Travel off the Beaten Path

Travel off the beaten path lets you explore and be surprised. It’s the lesser-known places that offer the most authentic experiences.

Polish poet Stanislaw Jachowicz once wrote about his countrymen’s tendency to praise anything foreign while not knowing what they have themselves. It sounds better (and rhymes) in the original, but it just means the grass is always greener elsewhere.

It’s also meaningful when you consider how people spend their vacations. When it comes to Poles, many travel abroad for weekend getaways but few ever visit the cities a few hours from home.

There’s nothing as exciting as far-off destinations and foreign cultures. But sometimes this drive to explore makes us overlook what’s under our nose. Sometimes we take our closer surroundings for granted.

Discovering Plock:

When I lived in Poland, I passed by Plock on my way back home to Warsaw after a weekend on the Baltic coast. I didn’t know much about the small city except that it sits on the Vistula river.

Plock isn’t on any lists of top attractions, but that night it looked more beautiful than many other tourist-filled cities. Massive, illuminated cathedral spires, a castle and church stood on a steep hill that dropped down to the river, where the lights of the city were reflected in yellow and red. It looked like an old kingdom linked to the modern world by a slim bridge.

 

I quickly put Plock on the itinerary when a friend and I took a week-long trip across Poland. We first visited a few well-known cities. When we finally arrived in Plock, our family called to ask how our trip was going. They’d been enthusiastic about other places we’d seen, but in Plock they only asked: “What the hell are you doing there?”

When I look back at photos from that trip, ironically most of them are from Plock: from the stunning park above the Vistula where we wandered in morning fog through towering trees, church towers and a castle that peeked through the mist like a femme fatale in a film noir.

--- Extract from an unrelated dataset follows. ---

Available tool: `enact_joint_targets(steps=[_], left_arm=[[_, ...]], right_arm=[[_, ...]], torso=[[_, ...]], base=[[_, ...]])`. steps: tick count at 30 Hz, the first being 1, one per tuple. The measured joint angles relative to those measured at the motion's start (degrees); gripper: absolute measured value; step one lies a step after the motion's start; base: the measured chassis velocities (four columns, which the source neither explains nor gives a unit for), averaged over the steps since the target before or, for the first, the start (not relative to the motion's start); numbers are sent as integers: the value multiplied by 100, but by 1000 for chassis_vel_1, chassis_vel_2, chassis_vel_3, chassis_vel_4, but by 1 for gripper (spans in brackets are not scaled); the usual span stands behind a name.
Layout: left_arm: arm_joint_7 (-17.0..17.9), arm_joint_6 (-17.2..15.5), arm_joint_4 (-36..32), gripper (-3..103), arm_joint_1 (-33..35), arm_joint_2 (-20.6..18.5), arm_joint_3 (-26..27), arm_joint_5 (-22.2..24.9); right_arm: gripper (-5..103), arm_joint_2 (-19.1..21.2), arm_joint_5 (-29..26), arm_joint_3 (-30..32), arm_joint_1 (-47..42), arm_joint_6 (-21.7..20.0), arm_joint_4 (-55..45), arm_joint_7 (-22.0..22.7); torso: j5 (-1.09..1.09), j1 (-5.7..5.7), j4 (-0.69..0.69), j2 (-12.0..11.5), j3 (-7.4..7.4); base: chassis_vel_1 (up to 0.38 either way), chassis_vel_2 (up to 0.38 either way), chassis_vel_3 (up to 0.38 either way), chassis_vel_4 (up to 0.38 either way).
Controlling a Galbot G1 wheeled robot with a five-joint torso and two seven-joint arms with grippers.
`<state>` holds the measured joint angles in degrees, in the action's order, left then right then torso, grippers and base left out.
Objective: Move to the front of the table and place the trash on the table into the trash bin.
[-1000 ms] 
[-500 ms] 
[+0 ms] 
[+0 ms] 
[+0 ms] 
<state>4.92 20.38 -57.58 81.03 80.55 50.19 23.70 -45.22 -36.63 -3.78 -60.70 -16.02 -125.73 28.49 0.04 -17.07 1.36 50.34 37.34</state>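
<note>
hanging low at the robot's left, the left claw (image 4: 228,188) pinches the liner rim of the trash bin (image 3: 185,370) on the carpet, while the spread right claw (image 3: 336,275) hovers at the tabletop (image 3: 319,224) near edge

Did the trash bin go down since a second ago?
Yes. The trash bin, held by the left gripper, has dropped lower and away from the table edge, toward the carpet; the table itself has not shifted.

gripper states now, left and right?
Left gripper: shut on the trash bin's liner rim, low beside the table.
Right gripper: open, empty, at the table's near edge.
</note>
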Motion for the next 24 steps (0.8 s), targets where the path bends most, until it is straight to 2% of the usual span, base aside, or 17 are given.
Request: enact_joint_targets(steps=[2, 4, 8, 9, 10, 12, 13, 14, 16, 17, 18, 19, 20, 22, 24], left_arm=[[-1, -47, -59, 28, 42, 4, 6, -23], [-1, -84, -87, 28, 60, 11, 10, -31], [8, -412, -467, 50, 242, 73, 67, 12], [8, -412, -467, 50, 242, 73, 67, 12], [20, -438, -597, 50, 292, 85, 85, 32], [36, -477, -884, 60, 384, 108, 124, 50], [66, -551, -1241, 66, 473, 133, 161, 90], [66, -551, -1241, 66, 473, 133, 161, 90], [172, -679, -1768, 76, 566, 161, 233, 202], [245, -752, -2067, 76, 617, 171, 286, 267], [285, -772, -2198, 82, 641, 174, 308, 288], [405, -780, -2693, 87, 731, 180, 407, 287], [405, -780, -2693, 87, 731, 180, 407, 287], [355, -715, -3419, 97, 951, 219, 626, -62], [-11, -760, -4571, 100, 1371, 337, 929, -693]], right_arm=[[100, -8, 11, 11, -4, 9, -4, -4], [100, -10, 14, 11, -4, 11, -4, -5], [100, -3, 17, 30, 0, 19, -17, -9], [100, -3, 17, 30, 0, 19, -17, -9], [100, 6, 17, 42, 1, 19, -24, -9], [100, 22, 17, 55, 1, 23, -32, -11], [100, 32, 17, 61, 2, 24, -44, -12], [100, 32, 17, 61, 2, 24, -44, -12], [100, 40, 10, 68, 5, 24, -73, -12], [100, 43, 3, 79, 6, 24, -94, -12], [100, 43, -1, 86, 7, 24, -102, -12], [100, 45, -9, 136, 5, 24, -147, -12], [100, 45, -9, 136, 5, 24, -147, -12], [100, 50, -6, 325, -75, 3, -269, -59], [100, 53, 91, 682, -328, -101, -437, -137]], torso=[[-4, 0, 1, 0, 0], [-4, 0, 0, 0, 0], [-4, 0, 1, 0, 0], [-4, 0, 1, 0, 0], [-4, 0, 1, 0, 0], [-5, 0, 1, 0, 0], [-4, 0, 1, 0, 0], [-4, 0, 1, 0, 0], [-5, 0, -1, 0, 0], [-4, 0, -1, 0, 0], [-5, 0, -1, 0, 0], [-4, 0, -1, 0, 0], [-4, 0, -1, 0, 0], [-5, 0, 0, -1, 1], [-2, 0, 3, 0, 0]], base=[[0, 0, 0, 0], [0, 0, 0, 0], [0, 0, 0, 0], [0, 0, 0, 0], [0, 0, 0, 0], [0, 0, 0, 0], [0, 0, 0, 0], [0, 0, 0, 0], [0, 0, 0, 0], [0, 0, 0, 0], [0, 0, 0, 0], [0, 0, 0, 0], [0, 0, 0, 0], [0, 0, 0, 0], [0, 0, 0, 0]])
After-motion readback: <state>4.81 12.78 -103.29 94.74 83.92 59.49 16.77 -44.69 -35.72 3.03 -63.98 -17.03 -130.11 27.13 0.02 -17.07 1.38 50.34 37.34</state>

Off the beaten path trips are often most memorable because they’re our own discoveries. No travel guides, friends’ recommendations or anything else steers us. These journeys leave us surprised because we arrive with nothing telling us what to expect.

The Egypt less travelled:


Since I moved to Egypt, I’ve travelled of the tourist itinerary and got similar reactions.

“Why did you go to Port Said?” a friend asked after I returned from the Nile Delta city. I wanted to ask, “Why haven’t you gone yet?”

In Port Said you can cross the waters by ferry into Port Fouad, have a fish lunch, and watch the boats heading to the Suez Canal over tea in the sand. I know there aren’t many hotel choices or huge resorts there to keep visitors entertained. But eating fish caught that morning and having the seaside nearly to ourselves was an experience worth the tiring bus trip.

Similarly, when thousands of Egyptians travel in the summer to the crowded beaches of Alexandria, I prefer the smaller cities.

I’ve taken some amazing trips to Egypt’s major tourist sites, but I’ve had more authentic and memorable experiences in the lesser-known places.

There are still many I’d love to see, and the list keeps growing. There are the old cotton plantations of the Nile Delta, small fishing villages and coastal cities like Damietta or the belle époque hotels of Cairo.

Understandably, large tourism companies don’t offer packaged tours to such destinations. But it’s harder to understand why so few residents are interested in exploring them.

Travel off the beaten path may not offer the photo opportunities you’d get in Giza, but it makes you feel like a true explorer: discovering the unknown and roaming free.